Estava ficando cada vez mais difícil conter as ondas de sono que faziam com que seus olhos ficassem vermelhos, e deixava apenas uma pequena fresta aberta o suficiente para que ele pudesse ver a interessante dança que as folhas faziam próximas aos seus pés. Eram movimentos hipnóticos, movimentos de ida e vinda e que faziam com que elas rodassem em volta de seus pés, movimentos que faziam com que elas tivessem uma coloração borrada hora laranja ou marrom hora vermelhas ou mesmo verdes, elas tinham todas as cores e eram como um arco-íris, e dançavam e cantavam por entre seus pés, que flutuavam muitos metros acima do chão. E tudo estava leve, tudo estava quente e a brisa era como um consolo para seus ossos cansados, ele queria poder voar ainda mais, queria poder seguir ainda mais além, junto com as folhas que dançavam e cantavam, e faziam toda aquela festa em volta de seus pés, e aquele vento frio que soprava e gelava até mesmo a última das vértebras de sua coluna... Vento frio?

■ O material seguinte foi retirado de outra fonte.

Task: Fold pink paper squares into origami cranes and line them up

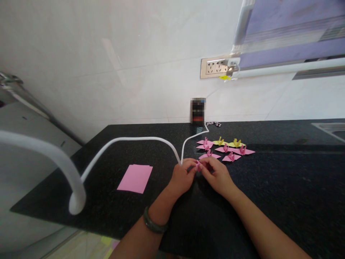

Seus olhos se abriram rapidamente, e estavam muito vermelhos, a bruma se dissipara em muitos lugares já, e o vento havia carregado as folhas para longe. Uma nesga de sol passava por entre as nuvens e iluminava um canto qualquer por ali, o pátio ainda vazio estava silencioso agora, perturbado apenas pelo uivo do vento frio que o arrancara tão vilmente de seu belo sonho. Suas costas doíam por causa da encomoda posição em que se colocara na vã tentativa de impedir o sono de pega-lo desprevenido, ele sentia a dormência na ponta dos dedos e mesmo assim, mesmo com todos aqueles encomodos ele ainda sentia como se tudo arrastasse sua mente para os profundos umbrais do mundo dos sonhos, e seus olhos começaram novamente a se fechar de forma bastante lenta e gradual. Seus olhos estavam quase que completamente fechados, e seus pensamentos já voltavam à vaguear por entre os ventos quentes e as músicas oníricas tocadas por arpas e trompetes distorcidos.
As grandes pilastras de concreto já haviam quase que completamente se transformado em fontes de luz e água rodopiantes quando ele percebera um vulto ao fundo delas. Não como os que ele havia enxergado antes, não era simplesmente uma sombra, não era simplesmente mais uma
visão fugaz criada por sua mente entorpecida pelo sono, era real, o andar era desenvolto e as pernas bem torneadas e o gingado do quadril formavam um movimento hipnótico que prendia sua mente ao cansativo mundo real, o movimento de cada músculo parecia arrancar dele um suspiro diferente, os cabelos eram caxeados e soltos, e caiam sobre os ombros e os seios que não eram muito volumosos, mas ele imaginou que poderiam caber na palma de sua mão. Ela sorria, e ele sabia disso, ela tinha um sorriso cativante e branco como a neve, o que contrastava com sua pele morena, e seus olhos eram de um verde vivo e brilhante que poderia ofuscar se colocados contra o sol, ela ia caminhando por entre as pilastras, como um vulto, como um espírito que entara atrai-lo para o mais pernicioso dos pecados. Ela sumia cada vez mais longe no corredor, e seus olhos começaram a se fechar ainda mais uma vez, dessa vez sem nenhuma resistência, mas antes de fecha-los por completo ele teve breve sensação de vê-la olhando para trás, e um leve sorriso se formou em seus lábios antes de ser tragado pelo sono.